_Exercise brief_
Would you output, exactly as written, the line with "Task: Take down" and all lines after it to the end of the data below, and no others?

Saved data entries
++++++++

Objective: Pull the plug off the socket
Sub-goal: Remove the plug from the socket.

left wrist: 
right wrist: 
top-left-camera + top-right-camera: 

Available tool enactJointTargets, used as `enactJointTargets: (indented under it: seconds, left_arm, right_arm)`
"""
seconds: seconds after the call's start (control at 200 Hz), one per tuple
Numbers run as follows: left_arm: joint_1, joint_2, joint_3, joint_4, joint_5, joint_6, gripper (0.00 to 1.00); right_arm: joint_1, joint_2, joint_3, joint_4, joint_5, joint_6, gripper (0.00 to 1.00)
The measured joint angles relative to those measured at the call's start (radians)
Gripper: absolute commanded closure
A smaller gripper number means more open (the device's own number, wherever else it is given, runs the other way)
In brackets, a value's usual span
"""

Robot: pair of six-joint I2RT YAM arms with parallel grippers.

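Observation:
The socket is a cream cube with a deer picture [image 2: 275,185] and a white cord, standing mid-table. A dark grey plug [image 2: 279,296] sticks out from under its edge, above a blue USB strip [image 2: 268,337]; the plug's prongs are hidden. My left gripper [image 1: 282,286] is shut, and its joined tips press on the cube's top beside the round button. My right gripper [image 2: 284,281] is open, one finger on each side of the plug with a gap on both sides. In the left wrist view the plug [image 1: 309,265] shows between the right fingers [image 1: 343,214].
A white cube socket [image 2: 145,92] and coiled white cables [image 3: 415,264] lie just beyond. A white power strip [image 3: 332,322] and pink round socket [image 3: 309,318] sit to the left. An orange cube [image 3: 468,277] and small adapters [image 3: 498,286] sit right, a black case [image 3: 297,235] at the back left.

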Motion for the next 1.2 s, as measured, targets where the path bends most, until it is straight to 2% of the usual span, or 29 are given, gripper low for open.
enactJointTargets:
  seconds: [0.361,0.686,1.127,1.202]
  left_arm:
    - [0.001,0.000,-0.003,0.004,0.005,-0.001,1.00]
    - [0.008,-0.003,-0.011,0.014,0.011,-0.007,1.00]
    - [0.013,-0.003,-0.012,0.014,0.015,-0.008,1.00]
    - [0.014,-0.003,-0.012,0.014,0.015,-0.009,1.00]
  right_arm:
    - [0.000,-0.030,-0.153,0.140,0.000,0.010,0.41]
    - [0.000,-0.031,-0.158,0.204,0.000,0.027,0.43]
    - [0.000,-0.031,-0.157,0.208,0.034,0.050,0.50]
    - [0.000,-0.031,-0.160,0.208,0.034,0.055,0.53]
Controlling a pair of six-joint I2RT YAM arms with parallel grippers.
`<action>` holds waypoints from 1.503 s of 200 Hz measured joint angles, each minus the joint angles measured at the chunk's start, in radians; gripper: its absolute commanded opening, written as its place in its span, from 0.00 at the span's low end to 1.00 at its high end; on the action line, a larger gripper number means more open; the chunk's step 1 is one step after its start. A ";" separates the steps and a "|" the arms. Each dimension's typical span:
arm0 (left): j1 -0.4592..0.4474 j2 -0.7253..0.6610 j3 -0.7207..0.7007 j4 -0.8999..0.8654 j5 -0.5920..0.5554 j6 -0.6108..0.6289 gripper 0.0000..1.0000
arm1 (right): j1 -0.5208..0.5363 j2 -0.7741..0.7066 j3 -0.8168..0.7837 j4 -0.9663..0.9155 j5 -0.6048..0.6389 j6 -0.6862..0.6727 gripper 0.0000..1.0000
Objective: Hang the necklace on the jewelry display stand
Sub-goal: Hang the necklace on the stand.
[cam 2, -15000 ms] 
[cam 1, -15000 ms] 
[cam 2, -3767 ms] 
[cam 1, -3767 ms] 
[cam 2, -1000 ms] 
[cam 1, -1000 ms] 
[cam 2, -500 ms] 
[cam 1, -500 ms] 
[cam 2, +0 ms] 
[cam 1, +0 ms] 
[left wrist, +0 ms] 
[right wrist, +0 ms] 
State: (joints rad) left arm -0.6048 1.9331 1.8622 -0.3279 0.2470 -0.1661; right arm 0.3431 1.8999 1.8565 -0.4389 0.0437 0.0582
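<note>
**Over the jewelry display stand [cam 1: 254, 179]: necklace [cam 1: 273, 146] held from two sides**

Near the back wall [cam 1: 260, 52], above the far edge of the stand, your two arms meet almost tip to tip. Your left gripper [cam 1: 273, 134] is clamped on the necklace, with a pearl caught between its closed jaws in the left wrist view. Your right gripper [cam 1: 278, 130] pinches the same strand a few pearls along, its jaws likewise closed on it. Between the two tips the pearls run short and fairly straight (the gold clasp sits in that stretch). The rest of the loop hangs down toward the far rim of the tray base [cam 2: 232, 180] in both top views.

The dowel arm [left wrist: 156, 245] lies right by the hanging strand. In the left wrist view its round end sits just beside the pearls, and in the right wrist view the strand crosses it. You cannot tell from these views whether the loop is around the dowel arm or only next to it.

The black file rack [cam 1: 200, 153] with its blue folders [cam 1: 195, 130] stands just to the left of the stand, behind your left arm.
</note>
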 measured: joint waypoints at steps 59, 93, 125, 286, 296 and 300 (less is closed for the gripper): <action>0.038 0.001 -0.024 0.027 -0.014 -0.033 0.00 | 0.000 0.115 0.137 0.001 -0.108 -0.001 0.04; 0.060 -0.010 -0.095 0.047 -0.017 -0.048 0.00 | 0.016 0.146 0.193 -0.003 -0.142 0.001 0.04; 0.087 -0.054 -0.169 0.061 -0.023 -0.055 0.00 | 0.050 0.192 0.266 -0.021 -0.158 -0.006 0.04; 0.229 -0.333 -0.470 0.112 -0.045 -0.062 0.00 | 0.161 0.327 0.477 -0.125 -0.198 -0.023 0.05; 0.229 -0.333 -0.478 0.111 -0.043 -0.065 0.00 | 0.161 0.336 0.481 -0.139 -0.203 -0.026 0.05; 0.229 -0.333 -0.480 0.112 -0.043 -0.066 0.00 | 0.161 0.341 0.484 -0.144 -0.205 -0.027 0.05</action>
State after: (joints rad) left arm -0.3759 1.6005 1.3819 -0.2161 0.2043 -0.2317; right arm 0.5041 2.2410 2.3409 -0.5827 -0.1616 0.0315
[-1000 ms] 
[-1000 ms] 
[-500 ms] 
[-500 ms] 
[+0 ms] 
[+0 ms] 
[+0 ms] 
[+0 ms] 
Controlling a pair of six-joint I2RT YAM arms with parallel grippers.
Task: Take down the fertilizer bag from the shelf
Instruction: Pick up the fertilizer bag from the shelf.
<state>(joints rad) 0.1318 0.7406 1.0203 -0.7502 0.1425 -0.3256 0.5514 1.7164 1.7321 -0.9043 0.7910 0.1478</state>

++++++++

_Task output_
Task: Take down the fertilizer bag from the shelf
Instruction: Pick up the fertilizer bag from the shelf.
<state>(joints rad) 0.1318 0.7406 1.0203 -0.7502 0.1425 -0.3256 0.5514 1.7164 1.7321 -0.9043 0.7910 0.1478</state>

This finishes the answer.